È chiaro che questo non vuol dire affatto, per entrare in sintonia con lui, dover credere nel Dio in cui lui crede; anzi, come accade a molti dei suoi interlocutori dei Movimenti Popolari, si può essere e restare fermamente atei. Quello che non è possibile è che si scorpori Bergoglio, ed anche le sue proposte antropologiche, economiche e politiche, dalla sua identità più profonda come se non se ne dovesse parlare, o fosse irrilevante. Finora la modernità laica non era preparata a fare questo, a includere nella sua intelligenza degli uomini e degli eventi il pensiero su Dio; che lo si affermasse o si negasse, egli doveva restare nel privato, nel non detto, appunto “come se non ci fosse”, secondo la celebre espressione di Grozio.
Ne aveva del resto le sue buone ragioni perché, come dice il filosofo novecentesco Edmund Husserl nel suo “L’idea di Europa”, la modernità usciva da un tempo, il Medioevo, in cui si era costituita “un’unità di cultura gerarchica” in cui la scienza era normata dalla fede, in cui la Chiesa si poneva come “una comunità sacerdotale sovranazionale organizzata in modo imperialistico, quale portatrice dell’autorità divina e organo deputato alla guida spirituale dell’umanità” mettendo ogni cosa al servizio della “cristianizzazione dell’intera cultura”. Questa però era la cristianità, non il cristianesimo. Il mondo ne è uscito, contro la Chiesa, e poi ne è uscita la Chiesa stessa, prendendone piena coscienza almeno a partire dall’ultimo Concilio; ora è papa Bergoglio che afferma ad alta voce la fine della cristianità e nei suoi ripetuti discorsi all’Europa restituisce la corona a Carlo Magno e porta la religione e la fede cristiana “in uscita” dalla cristianità, non rivendicando radici ma innescando processi. Non è affatto strano che la cultura laica faccia fatica ad accorgersene: tra i commentatori del libro di papa Francesco sul Manifesto c’è stato qualcuno che ha ripetuto che “il papa si ritiene il vicario di dio in terra”, come se avesse ancora corso legale nella Chiesa l’idolatria del papato.

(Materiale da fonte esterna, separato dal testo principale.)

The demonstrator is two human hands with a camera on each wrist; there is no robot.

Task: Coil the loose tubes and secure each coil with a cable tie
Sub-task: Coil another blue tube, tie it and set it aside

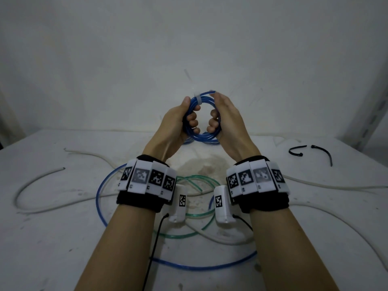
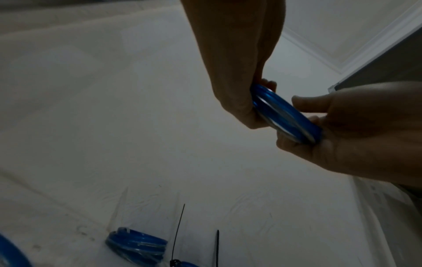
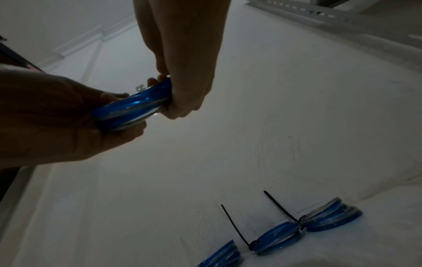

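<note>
Securing of the blue coil [image 1: 201,116] seems nearly finished: it is held above the worktop [image 1: 315,217], gripped by the left hand [image 1: 178,124] and right hand [image 1: 225,120], white cable tie [image 1: 197,100] already around it, so the loose tubes [image 1: 189,198] lying near should be coiled next.

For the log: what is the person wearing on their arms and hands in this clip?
Both hands, left hand and right hand, are bare, with no gloves and no sleeves on the forearms. Each wrist carries a black band ringed with white tiles printed with black square markers. A white camera pod hangs under each wrist, and a thin black cable runs back from each.
</note>
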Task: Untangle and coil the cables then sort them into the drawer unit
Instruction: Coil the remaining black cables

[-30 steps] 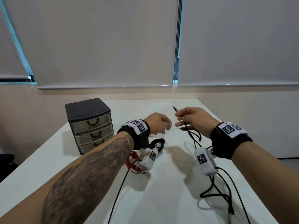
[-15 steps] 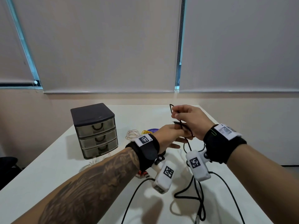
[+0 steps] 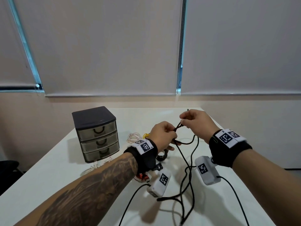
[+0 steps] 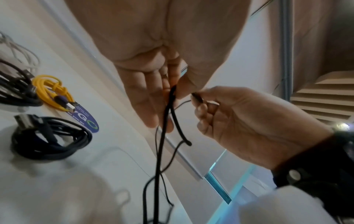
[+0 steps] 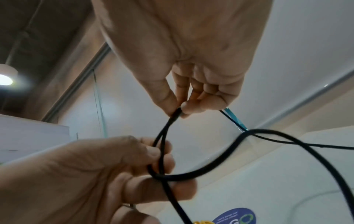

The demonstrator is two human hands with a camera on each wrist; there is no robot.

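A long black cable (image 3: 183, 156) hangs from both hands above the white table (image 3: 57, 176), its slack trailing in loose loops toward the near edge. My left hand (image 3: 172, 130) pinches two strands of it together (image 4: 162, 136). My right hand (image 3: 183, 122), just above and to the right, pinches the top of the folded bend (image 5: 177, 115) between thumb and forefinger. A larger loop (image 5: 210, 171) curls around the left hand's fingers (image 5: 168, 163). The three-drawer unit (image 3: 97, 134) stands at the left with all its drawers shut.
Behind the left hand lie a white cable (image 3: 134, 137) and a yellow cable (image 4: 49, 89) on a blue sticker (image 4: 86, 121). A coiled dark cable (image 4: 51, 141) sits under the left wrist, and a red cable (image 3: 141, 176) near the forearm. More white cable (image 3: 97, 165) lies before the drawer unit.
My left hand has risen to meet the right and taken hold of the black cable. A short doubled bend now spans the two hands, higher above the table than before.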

È per questo che l’iniziativa editoriale del Manifesto è di straordinario valore: perché una espressione eminente della modernità – quale certamente è stata la cultura comunista – trova ora naturale veicolare papa Bergoglio nell’opinione comune con tutto il suo discorso su Dio; essa non sente più il bisogno – forse non è più necessario – trincerarsi, per non perdersi, dietro la convenzione che è stata comune a credenti e non credenti di far mostra che Dio non ci sia. Insomma la modernità, per quel tanto che in quel giornale si esprime, facendo suo il manifesto di papa Francesco accetta che Dio sia nel discorso, non pretende che ne sia messo al di fuori; certo non è nel suo discorso, ma non delegittima il discorso che lo comprende.

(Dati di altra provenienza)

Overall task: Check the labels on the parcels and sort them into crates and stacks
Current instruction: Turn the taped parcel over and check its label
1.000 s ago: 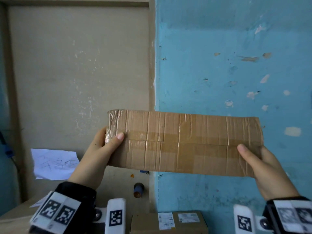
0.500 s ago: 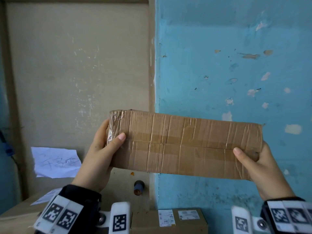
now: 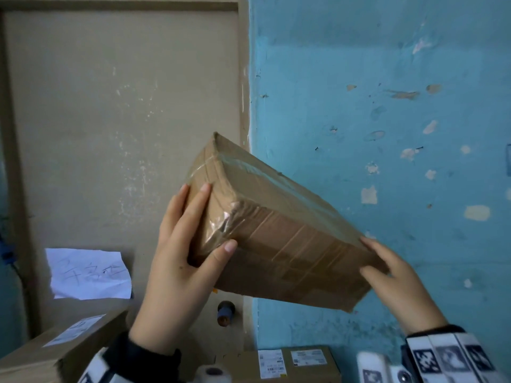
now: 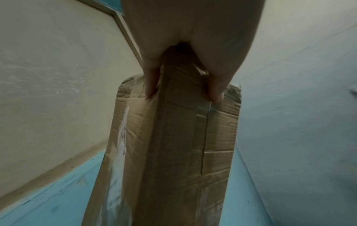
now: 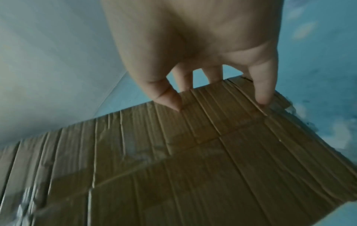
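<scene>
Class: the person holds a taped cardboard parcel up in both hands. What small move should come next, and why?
Probably keep turning the long brown taped cardboard parcel. The faces in view show only tape, no label. The left hand grips one end; the right hand grips the other.

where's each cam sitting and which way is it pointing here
Head: on the person's head, facing the beige panel and blue wall; shows left hand, right hand and sleeves at the taped parcel's ends.
Left wrist: looks along that hand down the parcel's length.
Right wrist: looks past its hand across the parcel's broad face.
All three share the parcel and blue wall.
</scene>
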Demonstrator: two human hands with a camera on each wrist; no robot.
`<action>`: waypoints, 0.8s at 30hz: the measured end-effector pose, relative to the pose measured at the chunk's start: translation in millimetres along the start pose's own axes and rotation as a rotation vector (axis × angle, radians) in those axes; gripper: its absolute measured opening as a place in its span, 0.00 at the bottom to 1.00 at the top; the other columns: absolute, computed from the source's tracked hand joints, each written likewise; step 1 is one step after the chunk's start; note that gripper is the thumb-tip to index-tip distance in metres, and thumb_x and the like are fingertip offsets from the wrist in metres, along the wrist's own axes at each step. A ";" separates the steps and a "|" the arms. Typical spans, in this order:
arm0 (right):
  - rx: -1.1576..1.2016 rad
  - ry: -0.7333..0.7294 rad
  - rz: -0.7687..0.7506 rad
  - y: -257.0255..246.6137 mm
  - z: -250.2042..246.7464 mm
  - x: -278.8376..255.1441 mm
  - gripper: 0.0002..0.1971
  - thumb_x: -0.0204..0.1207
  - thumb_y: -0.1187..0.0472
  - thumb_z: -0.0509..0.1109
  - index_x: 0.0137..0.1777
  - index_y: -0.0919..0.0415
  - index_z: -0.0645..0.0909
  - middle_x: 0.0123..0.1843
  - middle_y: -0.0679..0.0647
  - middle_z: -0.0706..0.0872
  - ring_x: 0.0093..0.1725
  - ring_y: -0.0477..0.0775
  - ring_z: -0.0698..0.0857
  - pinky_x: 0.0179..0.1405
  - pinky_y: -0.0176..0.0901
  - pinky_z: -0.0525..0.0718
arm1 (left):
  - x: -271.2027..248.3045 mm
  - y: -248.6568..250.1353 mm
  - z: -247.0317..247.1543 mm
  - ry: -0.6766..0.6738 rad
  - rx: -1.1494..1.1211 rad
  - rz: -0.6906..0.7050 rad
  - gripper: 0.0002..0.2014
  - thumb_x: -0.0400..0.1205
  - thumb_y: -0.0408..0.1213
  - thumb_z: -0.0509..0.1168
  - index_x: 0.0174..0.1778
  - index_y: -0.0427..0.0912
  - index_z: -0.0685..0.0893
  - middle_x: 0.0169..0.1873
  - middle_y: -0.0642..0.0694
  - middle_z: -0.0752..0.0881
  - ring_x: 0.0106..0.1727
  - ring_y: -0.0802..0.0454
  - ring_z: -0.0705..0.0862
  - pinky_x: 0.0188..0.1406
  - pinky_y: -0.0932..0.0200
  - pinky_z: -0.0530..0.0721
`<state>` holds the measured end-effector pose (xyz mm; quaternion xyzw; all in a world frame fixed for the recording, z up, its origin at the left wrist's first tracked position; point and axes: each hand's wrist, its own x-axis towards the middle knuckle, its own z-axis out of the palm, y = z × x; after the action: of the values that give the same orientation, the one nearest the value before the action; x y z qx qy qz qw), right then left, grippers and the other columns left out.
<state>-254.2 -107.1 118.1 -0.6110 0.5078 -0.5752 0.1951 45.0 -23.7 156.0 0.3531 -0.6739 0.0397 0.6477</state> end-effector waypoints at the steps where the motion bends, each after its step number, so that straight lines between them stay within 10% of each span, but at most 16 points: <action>1: 0.077 -0.020 0.047 -1.2 3.6 -1.9 0.27 0.77 0.75 0.66 0.61 0.38 0.79 0.73 0.52 0.80 0.73 0.52 0.77 0.71 0.47 0.73 | -0.5 1.8 1.2 0.001 0.026 0.034 0.34 0.73 0.58 0.65 0.76 0.79 0.62 0.83 0.57 0.61 0.82 0.71 0.56 0.70 0.85 0.57; 10: 0.611 0.015 0.188 -14.2 26.2 -16.0 0.24 0.82 0.74 0.53 0.62 0.46 0.81 0.68 0.49 0.81 0.52 0.39 0.80 0.63 0.50 0.70 | -6.0 19.6 -0.2 0.034 0.197 0.289 0.32 0.77 0.46 0.66 0.80 0.53 0.69 0.83 0.41 0.63 0.85 0.55 0.61 0.78 0.71 0.60; 17: 0.713 0.114 0.246 -7.8 30.6 -14.4 0.14 0.86 0.54 0.58 0.53 0.51 0.87 0.65 0.50 0.84 0.65 0.46 0.80 0.59 0.53 0.77 | -6.9 21.7 -4.5 -0.051 0.051 0.272 0.28 0.82 0.60 0.62 0.77 0.54 0.76 0.81 0.43 0.65 0.84 0.51 0.63 0.80 0.64 0.62; 20: 0.660 0.158 0.281 -6.7 35.6 -15.9 0.11 0.84 0.53 0.64 0.47 0.53 0.86 0.51 0.44 0.88 0.50 0.39 0.82 0.63 0.57 0.75 | -6.1 18.9 -0.1 0.012 -0.126 0.148 0.23 0.84 0.61 0.58 0.67 0.54 0.85 0.74 0.51 0.73 0.80 0.54 0.69 0.76 0.67 0.67; 24: 0.690 0.234 0.284 -3.4 46.5 -21.7 0.09 0.82 0.67 0.65 0.41 0.58 0.82 0.24 0.36 0.85 0.26 0.29 0.82 0.45 0.44 0.76 | -4.2 11.4 12.6 0.154 -0.127 0.071 0.12 0.80 0.49 0.63 0.55 0.55 0.88 0.65 0.52 0.80 0.72 0.61 0.77 0.70 0.69 0.73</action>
<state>-207.1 -103.5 97.7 -0.3632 0.3831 -0.7452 0.4075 28.0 -19.9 154.8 0.2832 -0.6354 0.0465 0.7169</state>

È secondo questa lettura che il sito chiesadituttichiesadeipoveri pubblica un commento di Raniero La Valle sull’iniziativa del Manifesto; è un articolo che, dicendo queste cose, potrebbe trovare ospitalità su diversi giornali, ma non sul Manifesto: perché pur facendo una cosa grande (ed è molto tempo che la sinistra non ne fa) esso non ne ha svelato questo vero significato; è come se, anche a sapere di averlo fatto, fosse trattenuto dall’ammetterlo, volesse farlo senza dirlo, senza mettere in luce ciò che veramente farebbe notizia.
Nel sito si dà anche conto, con un commento di Gustavo Zagrebelski, dei lavori in corso per il varo della nuova legge elettorale, che se fosse approvata in questa forma sarebbe incostituzionale e darebbe luogo a una legislatura in cui la democrazia sarebbe sospesa.